◆ **Exercise directions**:
Tally the lines of the data that include the word "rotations". Only the number is to be returned.

◆ **Data supplied**:
┌──

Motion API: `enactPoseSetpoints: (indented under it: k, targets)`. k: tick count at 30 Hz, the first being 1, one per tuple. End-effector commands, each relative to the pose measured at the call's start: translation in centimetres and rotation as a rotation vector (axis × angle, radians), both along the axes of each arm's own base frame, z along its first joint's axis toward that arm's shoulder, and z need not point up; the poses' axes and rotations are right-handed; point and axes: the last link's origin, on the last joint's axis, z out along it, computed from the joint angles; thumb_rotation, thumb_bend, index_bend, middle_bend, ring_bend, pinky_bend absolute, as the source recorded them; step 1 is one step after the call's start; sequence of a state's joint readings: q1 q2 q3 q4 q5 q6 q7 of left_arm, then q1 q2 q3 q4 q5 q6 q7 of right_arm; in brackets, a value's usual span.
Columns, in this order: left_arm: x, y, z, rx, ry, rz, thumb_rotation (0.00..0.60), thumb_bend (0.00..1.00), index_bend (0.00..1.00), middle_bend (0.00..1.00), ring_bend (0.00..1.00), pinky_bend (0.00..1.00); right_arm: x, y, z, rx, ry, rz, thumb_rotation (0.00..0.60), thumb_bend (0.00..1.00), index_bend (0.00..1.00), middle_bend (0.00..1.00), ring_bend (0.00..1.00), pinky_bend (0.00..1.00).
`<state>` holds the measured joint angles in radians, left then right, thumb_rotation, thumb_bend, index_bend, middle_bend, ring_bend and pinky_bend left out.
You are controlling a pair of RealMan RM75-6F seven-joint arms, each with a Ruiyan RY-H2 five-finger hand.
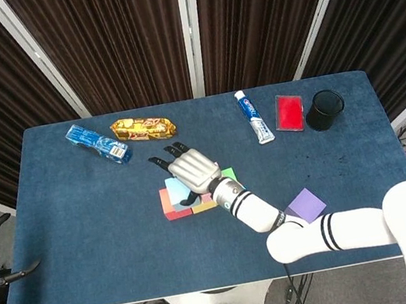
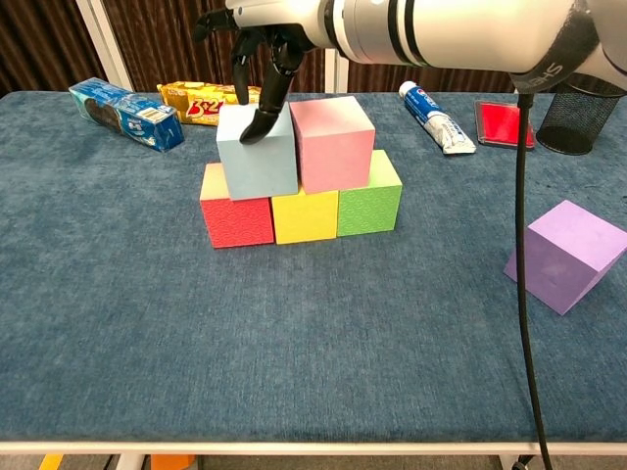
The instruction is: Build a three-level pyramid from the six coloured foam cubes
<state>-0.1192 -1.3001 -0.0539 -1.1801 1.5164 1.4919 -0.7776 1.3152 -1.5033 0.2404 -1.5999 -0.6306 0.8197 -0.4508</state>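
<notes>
Red, yellow and green cubes form a row on the blue table. On top of them stand a light blue cube and a pink cube, side by side. A purple cube lies tilted and apart at the right. My right hand hovers over the stack with fingers spread, one dark fingertip touching the top of the light blue cube. From above, that right hand hides most of the upper cubes. My left hand hangs off the table's left edge, fingers apart, holding nothing.
Along the far edge lie a blue biscuit pack, a gold snack pack, a toothpaste tube, a flat red box and a black mesh cup.
</notes>
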Motion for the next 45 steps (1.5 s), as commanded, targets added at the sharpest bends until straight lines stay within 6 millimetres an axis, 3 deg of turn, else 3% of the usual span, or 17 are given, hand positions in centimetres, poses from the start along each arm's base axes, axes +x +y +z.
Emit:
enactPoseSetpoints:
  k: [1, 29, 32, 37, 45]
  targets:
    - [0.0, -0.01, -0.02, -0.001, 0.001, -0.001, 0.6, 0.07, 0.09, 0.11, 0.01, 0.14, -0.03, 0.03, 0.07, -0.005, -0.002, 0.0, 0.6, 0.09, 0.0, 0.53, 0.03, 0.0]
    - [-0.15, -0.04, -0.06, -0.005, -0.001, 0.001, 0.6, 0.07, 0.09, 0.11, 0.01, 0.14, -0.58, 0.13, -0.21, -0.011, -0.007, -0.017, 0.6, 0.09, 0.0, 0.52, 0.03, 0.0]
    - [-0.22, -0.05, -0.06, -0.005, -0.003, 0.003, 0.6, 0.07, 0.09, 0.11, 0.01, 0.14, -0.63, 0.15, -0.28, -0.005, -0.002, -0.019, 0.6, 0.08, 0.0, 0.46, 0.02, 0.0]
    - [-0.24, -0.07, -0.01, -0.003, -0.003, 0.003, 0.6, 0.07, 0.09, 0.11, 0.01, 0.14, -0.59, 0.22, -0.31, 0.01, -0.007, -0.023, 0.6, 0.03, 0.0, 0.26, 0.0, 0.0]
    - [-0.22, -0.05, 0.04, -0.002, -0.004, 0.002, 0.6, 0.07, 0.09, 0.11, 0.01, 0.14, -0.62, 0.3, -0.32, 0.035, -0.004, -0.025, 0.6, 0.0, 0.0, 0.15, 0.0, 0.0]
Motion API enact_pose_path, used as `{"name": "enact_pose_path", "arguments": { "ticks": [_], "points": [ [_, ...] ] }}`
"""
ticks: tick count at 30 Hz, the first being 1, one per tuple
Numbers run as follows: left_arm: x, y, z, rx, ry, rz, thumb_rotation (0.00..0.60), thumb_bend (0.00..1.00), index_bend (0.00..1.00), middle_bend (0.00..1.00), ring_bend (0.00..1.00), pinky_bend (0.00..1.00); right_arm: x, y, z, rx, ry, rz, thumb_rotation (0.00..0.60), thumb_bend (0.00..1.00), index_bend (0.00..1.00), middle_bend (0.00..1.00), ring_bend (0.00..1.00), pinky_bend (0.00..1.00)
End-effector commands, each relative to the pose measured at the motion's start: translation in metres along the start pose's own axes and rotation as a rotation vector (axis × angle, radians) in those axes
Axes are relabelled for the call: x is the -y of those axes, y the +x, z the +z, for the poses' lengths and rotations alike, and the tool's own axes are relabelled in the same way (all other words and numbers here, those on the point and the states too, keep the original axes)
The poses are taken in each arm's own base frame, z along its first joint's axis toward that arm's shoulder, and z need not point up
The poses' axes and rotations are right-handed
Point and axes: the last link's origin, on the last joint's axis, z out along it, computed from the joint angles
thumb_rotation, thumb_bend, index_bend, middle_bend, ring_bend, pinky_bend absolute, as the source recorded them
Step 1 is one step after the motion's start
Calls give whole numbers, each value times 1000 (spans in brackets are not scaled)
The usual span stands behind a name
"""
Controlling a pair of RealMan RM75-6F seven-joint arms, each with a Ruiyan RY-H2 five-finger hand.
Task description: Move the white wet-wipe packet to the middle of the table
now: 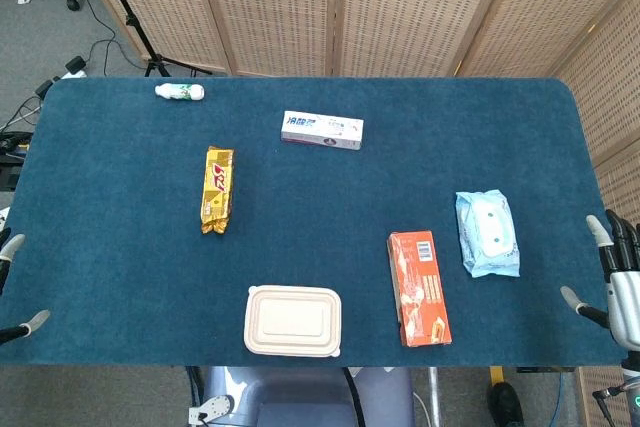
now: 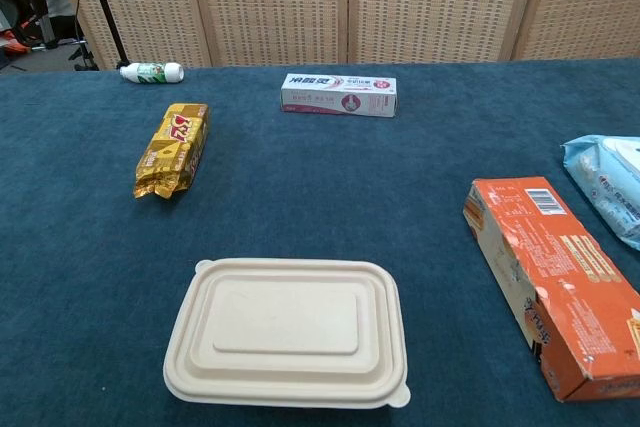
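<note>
Head view takes in the whole blue table, and it is the only view where my hands appear at all. My right hand hangs at the table's right edge, just off the cloth, fingers apart and holding nothing. Of my left hand I see only fingertips poking in at the left border, one above the other and well separated, nothing between them, though the palm is cut off. The white wet-wipe packet lies flat on the right side of the table, near my right hand but apart from it, its white flap facing up. Just to its left, apart from it, lies the orange box, and further left along the near edge sits the beige lidded container. A yellow snack pack lies on the left half, a toothpaste box toward the far middle, and a small white bottle on its side at the far left corner. Chest view crops the packet at its right border, so only its left part shows, beyond the orange box. That lower view does show the container lid's raised panel and the print on the toothpaste box and the snack pack more plainly, with the bottle at the far edge.
</note>
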Motion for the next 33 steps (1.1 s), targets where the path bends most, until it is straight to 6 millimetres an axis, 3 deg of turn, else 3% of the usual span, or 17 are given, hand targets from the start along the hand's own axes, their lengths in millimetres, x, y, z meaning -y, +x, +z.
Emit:
{"name": "enact_pose_path", "arguments": {
  "ticks": [1, 13, 18, 22, 33],
  "points": [
    [0, 0, -1, -7, -1, 2, 600, 0, 0, 0, 0, 0, 0, 0, 0, 1, 1, -8, 600, 0, 0, 0, 0, 0],
    [-2, 0, -3, 18, -20, -12, 600, 0, 0, 0, 0, 0, 3, -3, -1, 116, 8, 41, 600, 0, 0, 0, 0, 0],
    [-1, -1, 1, 33, -12, -17, 600, 0, 0, 0, 0, 0, 3, -5, 23, 223, 107, 69, 600, 19, 0, 0, 0, 0],
    [0, 0, 4, 33, -3, -21, 600, 0, 0, 0, 0, 0, 3, -9, 44, 296, 172, 99, 600, 154, 0, 0, 0, 0],
    [2, -1, 11, 45, 23, -24, 600, 0, 0, 0, 0, 0, 10, -69, 90, 412, 203, 16, 600, 194, 0, 0, 0, 0]
  ]
}}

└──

◆ **Response for this exercise**:
3